On Monday, Wall Street Journal editor-in-chief Gerard Baker held a town hall-style staff meeting to address growing dissension within the organization. During the meeting Baker demanded objective and unbiased reporting from his writers, adding that anyone who doesn't want to cover the Trump administration fairly is free to find work somewhere else.
Baker has no tolerance for biased reporting
The New York Times reports that a source who attended the WSJ meeting said Baker was irritated by accusations that his paper is too "soft" on Donald Trump. During Monday's meeting Baker strongly defended his paper's objective reporting, rejecting claims made by some employees that WSJ hasn't been aggressive enough in its coverage of Trump.
Baker declared that he had no intention of abandoning objective reporting and suggested rival news outlets had discarded objectivity in favor of confrontational and provocative headlines. To prove his point, he read aloud from a list of recent WSJ headlines. Baker then told his staff that if they wanted to work for an organization with a more "oppositional" stance, they were free to leave.

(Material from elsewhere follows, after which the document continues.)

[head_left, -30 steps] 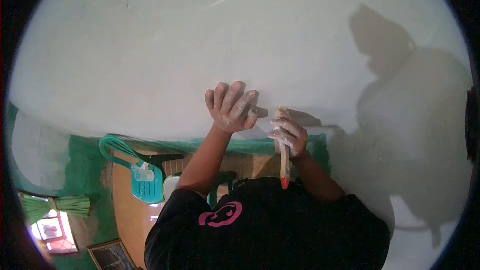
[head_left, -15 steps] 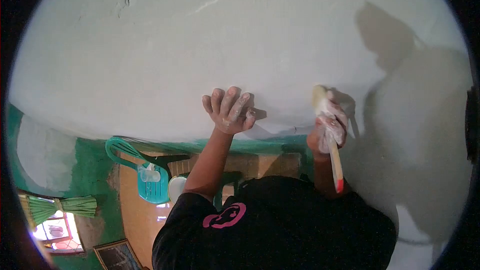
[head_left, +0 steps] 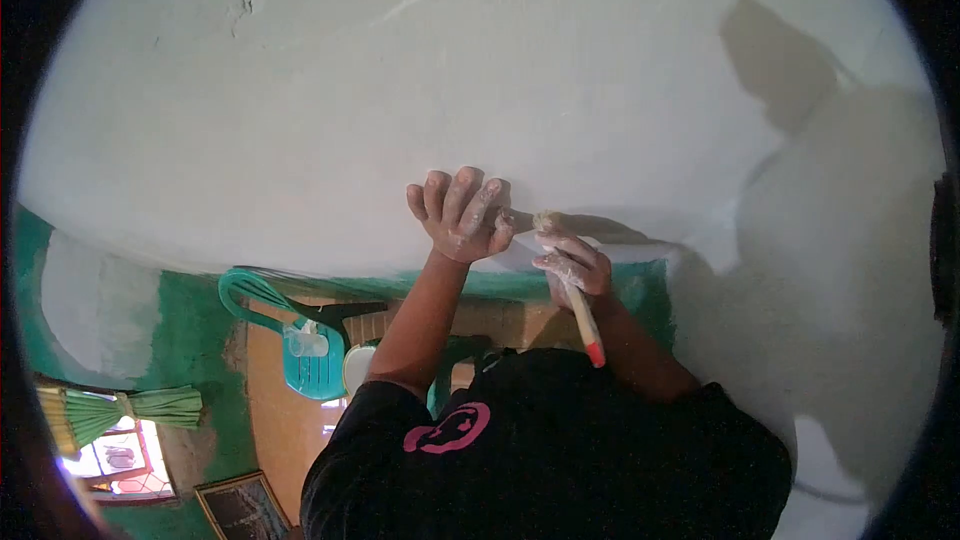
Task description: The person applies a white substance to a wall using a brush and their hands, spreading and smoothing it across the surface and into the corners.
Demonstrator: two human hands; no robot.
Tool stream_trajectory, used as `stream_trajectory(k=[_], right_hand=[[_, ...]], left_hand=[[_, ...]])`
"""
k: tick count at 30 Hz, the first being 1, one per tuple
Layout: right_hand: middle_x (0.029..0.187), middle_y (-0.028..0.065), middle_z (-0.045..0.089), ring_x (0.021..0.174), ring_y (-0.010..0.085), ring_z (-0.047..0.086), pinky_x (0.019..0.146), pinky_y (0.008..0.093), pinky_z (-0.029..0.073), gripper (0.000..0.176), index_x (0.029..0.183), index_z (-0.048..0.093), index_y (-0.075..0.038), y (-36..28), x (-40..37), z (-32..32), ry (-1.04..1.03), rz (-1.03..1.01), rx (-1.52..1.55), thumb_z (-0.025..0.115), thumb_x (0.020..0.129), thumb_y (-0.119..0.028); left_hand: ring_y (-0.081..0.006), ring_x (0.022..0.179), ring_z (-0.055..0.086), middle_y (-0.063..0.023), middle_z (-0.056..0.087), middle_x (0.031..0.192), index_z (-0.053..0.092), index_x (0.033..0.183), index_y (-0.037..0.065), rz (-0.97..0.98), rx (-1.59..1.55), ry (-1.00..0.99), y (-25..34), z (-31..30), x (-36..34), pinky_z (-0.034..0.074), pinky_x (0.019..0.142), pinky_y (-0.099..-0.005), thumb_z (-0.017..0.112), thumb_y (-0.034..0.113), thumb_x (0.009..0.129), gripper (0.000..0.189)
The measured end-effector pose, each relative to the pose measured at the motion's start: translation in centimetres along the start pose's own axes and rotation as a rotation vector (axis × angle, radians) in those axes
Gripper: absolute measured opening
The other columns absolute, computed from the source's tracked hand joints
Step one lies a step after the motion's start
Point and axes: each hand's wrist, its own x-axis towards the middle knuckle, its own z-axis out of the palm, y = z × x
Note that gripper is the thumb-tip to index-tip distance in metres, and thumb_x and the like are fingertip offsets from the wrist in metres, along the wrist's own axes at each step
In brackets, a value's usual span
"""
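Observation:
My left hand (head_left: 458, 218) lies against the pale wall (head_left: 600, 70) with fingers spread, white smears on its skin. Close to its thumb, my right hand (head_left: 588, 268) is closed round the wooden handle of a paintbrush (head_left: 583, 322), which has a red end pointing down toward my body. The brush's light bristle head (head_left: 545, 222) is up at the wall surface, partly behind the fingers. White paint or filler coats the right fingers too.
Below the pale area runs a green painted band (head_left: 640, 295). A green plastic chair (head_left: 315, 375) holds a clear plastic container (head_left: 307, 342), with a white bucket (head_left: 357, 368) beside it. Lower left are a curtained window (head_left: 125, 455) and a framed picture (head_left: 243, 508).
My right hand has swept left and slightly down with the paintbrush, coming close to my left hand. The left hand stays in nearly the same place on the wall.

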Motion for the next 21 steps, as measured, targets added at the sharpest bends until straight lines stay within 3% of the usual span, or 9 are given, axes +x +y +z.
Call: stream_trajectory(k=[2, 3, 4, 5, 6, 7, 14, 19, 21], right_hand=[[0.100, 0.0246, 0.066, 0.099, 0.0354, 0.066, 0.082, 0.0407, 0.056, 0.009, 0.087, 0.066, -0.005, 0.0, 0.4, -0.2, 0.112, -0.020, 0.084, 0.070, 0.079, -0.005], [0.099, 0.0239, 0.067, 0.099, 0.0344, 0.066, 0.082, 0.0413, 0.056, 0.007, 0.086, 0.066, -0.004, 0.2, -0.8, 1.2, 0.335, 0.299, 0.358, 0.069, 0.079, -0.004], [0.098, 0.0243, 0.067, 0.096, 0.0336, 0.067, 0.085, 0.0418, 0.056, 0.006, 0.085, 0.066, -0.002, 1.9, -0.6, 0.6, 0.449, -0.067, 0.322, 0.068, 0.079, -0.002], [0.108, 0.0248, 0.064, 0.104, 0.0325, 0.064, 0.092, 0.0405, 0.052, 0.011, 0.091, 0.066, -0.001, 2.0, 0.2, 0.0, 0.531, -0.079, 0.428, 0.067, 0.080, 0.001], [0.104, 0.0262, 0.062, 0.100, 0.0331, 0.061, 0.093, 0.0544, 0.049, 0.007, 0.082, 0.061, 0.004, 6.4, -6.6, -1.5, 0.635, 0.144, 0.354, 0.057, 0.085, -0.002], [0.126, 0.0226, 0.055, 0.122, 0.0283, 0.052, 0.102, 0.0389, 0.045, 0.035, 0.116, 0.057, 0.002, 3.5, 0.6, -3.9, 0.392, -0.272, 0.268, 0.064, 0.082, 0.004], [0.115, 0.0267, 0.060, 0.110, 0.0282, 0.061, 0.090, 0.0386, 0.054, 0.030, 0.103, 0.065, -0.007, 2.2, 2.3, -5.2, 0.683, -0.173, 0.018, 0.066, 0.077, 0.010], [0.101, 0.0243, 0.066, 0.102, 0.0326, 0.065, 0.093, 0.0443, 0.051, 0.018, 0.095, 0.066, -0.008, 1.6, -0.4, -0.6, 0.368, -0.021, 0.133, 0.068, 0.079, 0.001], [0.099, 0.0230, 0.067, 0.100, 0.0339, 0.066, 0.093, 0.0461, 0.050, 0.011, 0.089, 0.067, -0.007, 0.7, 0.3, 0.4, 0.190, -0.042, 0.072, 0.070, 0.079, -0.004]], left_hand=[[-0.0395, 0.118, 0.041, -0.0142, 0.052, 0.123, 0.058, 0.118, 0.016, -0.007, 0.002, 0.002, 0.0, -0.1, -0.1, 0.012, 0.110, -0.0552, 0.051, 0.043, 0.076, 0.051], [-0.0396, 0.117, 0.042, -0.0145, 0.053, 0.122, 0.058, 0.118, 0.016, -0.010, 0.004, 0.009, 0.0, -0.1, 0.0, 0.012, 0.110, -0.0552, 0.051, 0.044, 0.076, 0.051], [-0.0396, 0.117, 0.042, -0.0145, 0.053, 0.122, 0.058, 0.118, 0.016, -0.014, 0.005, 0.005, 0.1, -0.1, 0.0, 0.012, 0.110, -0.0552, 0.051, 0.044, 0.076, 0.051], [-0.0350, 0.110, 0.044, -0.0089, 0.055, 0.118, 0.060, 0.116, 0.019, -0.046, 0.012, 0.028, 0.4, -0.2, 0.4, 0.019, 0.103, -0.0517, 0.051, 0.043, 0.077, 0.046], [-0.0304, 0.103, 0.046, -0.0034, 0.058, 0.115, 0.061, 0.113, 0.022, -0.077, 0.021, 0.052, 0.6, -0.2, 0.5, 0.026, 0.096, -0.0482, 0.052, 0.042, 0.077, 0.042], [-0.0304, 0.103, 0.046, -0.0034, 0.058, 0.115, 0.061, 0.113, 0.022, -0.080, 0.024, 0.050, 0.6, -0.1, 0.3, 0.026, 0.096, -0.0482, 0.052, 0.042, 0.077, 0.042], [-0.0313, 0.111, 0.045, -0.0047, 0.056, 0.122, 0.061, 0.117, 0.022, -0.092, -0.009, -0.019, 0.6, 0.0, -0.6, 0.023, 0.100, -0.0508, 0.053, 0.038, 0.076, 0.045], [-0.0295, 0.099, 0.047, -0.0040, 0.056, 0.119, 0.061, 0.117, 0.021, -0.087, 0.064, -0.037, 0.5, -0.2, -0.6, 0.027, 0.092, -0.0498, 0.056, 0.036, 0.073, 0.047], [-0.0396, 0.103, 0.045, -0.0149, 0.055, 0.112, 0.058, 0.121, 0.016, -0.068, -0.015, -0.167, 0.2, -0.6, -0.9, 0.013, 0.107, -0.0561, 0.055, 0.038, 0.071, 0.055]])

During the ninety-minute-long meeting Baker addressed the WSJ reporters and editors who felt that the paper was holding them back from aggressively covering the trump administration. “We can’t allow ourselves to be dragged into the political process, to be a protagonist in the political fight,” said Baker, according to some of the staffers who attended the meeting.
Baker then blasted the peddlers of sensationalized Trump coverage, and said that it was that sort of "oppositional" tone that has led Americans to distrust the news media.

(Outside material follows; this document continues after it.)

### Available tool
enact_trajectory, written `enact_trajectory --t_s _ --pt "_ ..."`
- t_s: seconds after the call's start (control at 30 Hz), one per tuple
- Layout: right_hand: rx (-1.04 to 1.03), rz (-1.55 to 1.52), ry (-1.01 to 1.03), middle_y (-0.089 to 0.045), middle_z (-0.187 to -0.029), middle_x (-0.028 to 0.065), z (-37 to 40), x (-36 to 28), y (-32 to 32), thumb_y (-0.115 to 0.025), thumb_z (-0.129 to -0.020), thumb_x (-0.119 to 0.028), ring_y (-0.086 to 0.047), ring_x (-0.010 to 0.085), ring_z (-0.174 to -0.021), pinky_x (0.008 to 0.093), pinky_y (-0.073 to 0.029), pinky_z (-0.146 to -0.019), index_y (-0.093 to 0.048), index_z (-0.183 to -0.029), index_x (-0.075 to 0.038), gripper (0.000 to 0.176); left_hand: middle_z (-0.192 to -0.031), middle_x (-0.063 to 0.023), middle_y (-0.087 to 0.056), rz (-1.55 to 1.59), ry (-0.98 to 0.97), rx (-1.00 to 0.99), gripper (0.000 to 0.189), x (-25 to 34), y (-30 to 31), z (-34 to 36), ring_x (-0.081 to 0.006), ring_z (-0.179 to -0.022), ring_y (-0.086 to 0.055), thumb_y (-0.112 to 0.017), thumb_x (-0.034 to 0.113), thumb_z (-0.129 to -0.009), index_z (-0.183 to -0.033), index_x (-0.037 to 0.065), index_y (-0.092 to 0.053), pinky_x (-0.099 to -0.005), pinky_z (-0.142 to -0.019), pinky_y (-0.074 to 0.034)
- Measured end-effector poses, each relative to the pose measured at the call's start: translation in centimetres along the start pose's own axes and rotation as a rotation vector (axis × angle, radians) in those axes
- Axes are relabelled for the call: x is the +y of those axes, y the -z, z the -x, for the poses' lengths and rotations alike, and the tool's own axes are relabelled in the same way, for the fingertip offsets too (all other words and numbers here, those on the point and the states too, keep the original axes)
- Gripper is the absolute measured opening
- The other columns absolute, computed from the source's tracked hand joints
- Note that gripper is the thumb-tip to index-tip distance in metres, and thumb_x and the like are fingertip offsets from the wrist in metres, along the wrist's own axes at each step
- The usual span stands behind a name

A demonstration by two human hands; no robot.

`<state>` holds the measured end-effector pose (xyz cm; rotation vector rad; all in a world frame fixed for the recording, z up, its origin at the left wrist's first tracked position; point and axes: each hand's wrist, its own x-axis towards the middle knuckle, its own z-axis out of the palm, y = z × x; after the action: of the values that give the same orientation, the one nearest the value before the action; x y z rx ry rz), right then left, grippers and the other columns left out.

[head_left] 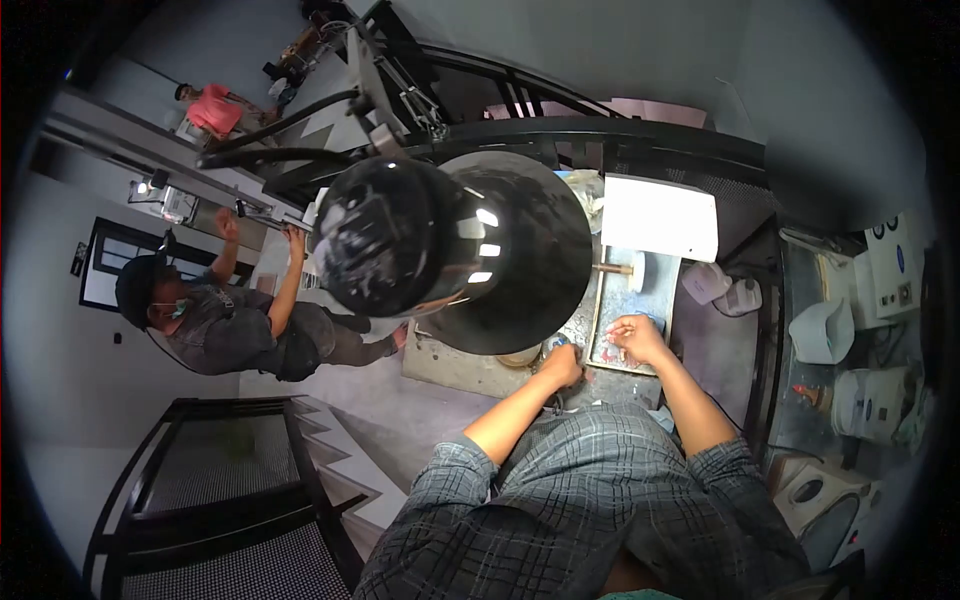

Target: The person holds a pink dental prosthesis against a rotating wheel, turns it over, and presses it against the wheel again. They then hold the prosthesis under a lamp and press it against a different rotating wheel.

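Note:
My left hand [564, 366] is closed at the work surface, just outside the left side of a shallow metal tray [596, 330]. Something bluish shows by its fingers, too small to name. Over the near end of the tray is my right hand [638, 338], its fingers drawn together; what they hold, if anything, cannot be made out. Small reddish bits lie below them, and a blue item [655, 322] sits behind that hand. Farther back in the tray, a pale disc [638, 272] stands on a brass-coloured shaft [612, 268].
A large black lamp [520, 250] blocks much of the bench's left side. Behind the tray is a white panel [660, 218]. Plastic jugs [706, 284] stand on the right, near a shelf with a white container [822, 332]. A co-worker [240, 325] sits at left; another person [218, 112] is farther back.

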<state>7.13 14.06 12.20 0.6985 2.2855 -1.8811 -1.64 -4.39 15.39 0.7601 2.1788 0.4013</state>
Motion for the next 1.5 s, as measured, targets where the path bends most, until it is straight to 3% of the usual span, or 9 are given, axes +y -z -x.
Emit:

According to a recent Emerson College poll, 53 percent of Americans believe the news media to be untruthful.
Unhappy WSJ reporters say objectivity is 'absurd'
The meeting comes in the wake of months of internal bellyaching and tension inside the Wall Street Journal newsroom. Last year a source from within the newsroom, who was evidently opposed to journalistic objectivity, complained to Politico that WSJ's coverage of Trump was “neutral to the point of being absurd."